Writing Ruby C extensions: Part 1
I like writing C extensions for Ruby. In this series of blog posts we're
going to explore writing C extensions. I will cover topics including setting
up the development environment, TDD, debugging techniques, dealing with
Ruby's garbage collector, cross compiling for windows, and more.
By the end of this series, we should end up with a Ruby C extension that wraps
libstree. libstree is a Suffix tree implementation written in C.
In this part, we're going to set up our development environment, examine the
layout of a typical C extension, and implement our first method in C. Of
course we will be doing this TDD, so we'll also get autotest running.
Prerequisite gems
First up, we need to install a few gems to make building our extension easier.

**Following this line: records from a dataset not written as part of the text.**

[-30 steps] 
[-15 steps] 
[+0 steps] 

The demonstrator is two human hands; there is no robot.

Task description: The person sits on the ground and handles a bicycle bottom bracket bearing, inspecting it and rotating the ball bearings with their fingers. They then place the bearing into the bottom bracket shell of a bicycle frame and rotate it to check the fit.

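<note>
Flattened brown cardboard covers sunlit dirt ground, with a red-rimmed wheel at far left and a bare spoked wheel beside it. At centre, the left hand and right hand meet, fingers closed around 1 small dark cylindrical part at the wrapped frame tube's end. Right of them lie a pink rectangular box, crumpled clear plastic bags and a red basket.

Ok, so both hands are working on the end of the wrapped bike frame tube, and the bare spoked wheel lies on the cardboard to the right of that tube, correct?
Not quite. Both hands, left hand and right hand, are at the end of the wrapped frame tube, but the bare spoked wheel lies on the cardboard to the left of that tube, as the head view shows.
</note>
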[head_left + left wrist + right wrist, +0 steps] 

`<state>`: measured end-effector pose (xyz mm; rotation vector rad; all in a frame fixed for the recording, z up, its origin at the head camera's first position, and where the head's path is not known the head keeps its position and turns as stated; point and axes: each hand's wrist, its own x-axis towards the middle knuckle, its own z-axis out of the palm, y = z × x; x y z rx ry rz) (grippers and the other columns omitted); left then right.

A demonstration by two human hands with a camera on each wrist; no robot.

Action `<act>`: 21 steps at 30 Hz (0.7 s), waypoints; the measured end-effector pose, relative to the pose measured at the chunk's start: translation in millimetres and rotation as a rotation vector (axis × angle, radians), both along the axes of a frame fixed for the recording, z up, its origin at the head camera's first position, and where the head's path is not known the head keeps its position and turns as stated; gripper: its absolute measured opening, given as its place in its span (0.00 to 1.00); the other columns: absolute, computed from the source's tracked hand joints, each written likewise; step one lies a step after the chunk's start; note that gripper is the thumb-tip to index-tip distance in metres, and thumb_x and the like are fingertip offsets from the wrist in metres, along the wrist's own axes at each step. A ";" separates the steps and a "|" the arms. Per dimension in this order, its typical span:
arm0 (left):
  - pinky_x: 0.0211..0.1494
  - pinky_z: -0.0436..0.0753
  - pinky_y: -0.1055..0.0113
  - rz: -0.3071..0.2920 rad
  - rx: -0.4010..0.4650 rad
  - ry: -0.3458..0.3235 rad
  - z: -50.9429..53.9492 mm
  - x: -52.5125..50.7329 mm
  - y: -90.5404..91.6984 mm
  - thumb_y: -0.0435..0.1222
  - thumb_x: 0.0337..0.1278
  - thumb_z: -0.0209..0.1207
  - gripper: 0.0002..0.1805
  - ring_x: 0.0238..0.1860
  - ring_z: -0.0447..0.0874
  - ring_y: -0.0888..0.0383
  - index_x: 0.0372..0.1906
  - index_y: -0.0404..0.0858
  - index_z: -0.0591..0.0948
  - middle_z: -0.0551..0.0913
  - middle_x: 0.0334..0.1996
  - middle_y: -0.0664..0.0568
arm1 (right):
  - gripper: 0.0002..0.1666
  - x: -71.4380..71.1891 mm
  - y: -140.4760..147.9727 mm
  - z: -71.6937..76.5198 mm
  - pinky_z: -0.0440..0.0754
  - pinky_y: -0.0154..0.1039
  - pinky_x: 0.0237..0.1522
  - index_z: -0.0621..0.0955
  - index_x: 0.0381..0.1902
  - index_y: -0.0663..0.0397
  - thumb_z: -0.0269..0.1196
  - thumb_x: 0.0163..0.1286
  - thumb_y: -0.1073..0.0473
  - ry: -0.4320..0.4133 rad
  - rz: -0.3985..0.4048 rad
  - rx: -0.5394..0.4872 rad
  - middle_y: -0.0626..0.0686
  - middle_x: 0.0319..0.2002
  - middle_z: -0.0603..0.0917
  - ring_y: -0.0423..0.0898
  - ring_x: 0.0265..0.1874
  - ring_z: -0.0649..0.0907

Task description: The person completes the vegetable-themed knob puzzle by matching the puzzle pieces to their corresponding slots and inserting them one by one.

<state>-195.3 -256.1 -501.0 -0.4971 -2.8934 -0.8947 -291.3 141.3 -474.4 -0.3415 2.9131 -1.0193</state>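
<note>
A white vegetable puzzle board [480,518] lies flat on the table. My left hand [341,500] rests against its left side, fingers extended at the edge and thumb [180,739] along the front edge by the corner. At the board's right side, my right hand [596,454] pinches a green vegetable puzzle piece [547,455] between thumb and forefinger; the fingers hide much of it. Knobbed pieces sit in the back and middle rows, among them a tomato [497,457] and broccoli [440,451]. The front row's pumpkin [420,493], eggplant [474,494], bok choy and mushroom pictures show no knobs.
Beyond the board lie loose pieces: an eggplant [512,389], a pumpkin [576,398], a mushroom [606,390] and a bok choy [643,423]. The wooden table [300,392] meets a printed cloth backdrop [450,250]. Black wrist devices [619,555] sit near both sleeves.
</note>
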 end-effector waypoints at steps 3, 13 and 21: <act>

Install the following three gems, and while they install, you should read about
why we need them:
$ sudo gem install ZenTest hoe rake-compiler
ZenTest
ZenTest contains autotest, which we'll be using to automatically run the tests
while we're developing
hoe
Hoe abstracts gem specifications for us. It knows how to properly build a
gemspec, and provides us with a few rake tasks that make development simple.
rake-compiler
This gem provides us with compilation tasks, and generally makes building
native gems easier. We'll be looking further in to rake-compiler's
capabilities in later articles.
Create the project
We're going to call this gem "stree". The first thing we'll do is use the "sow"
command supplied by Hoe to create the initial project structure.
$ sow stree
You should now have an initial project tree set up under the "stree" directory.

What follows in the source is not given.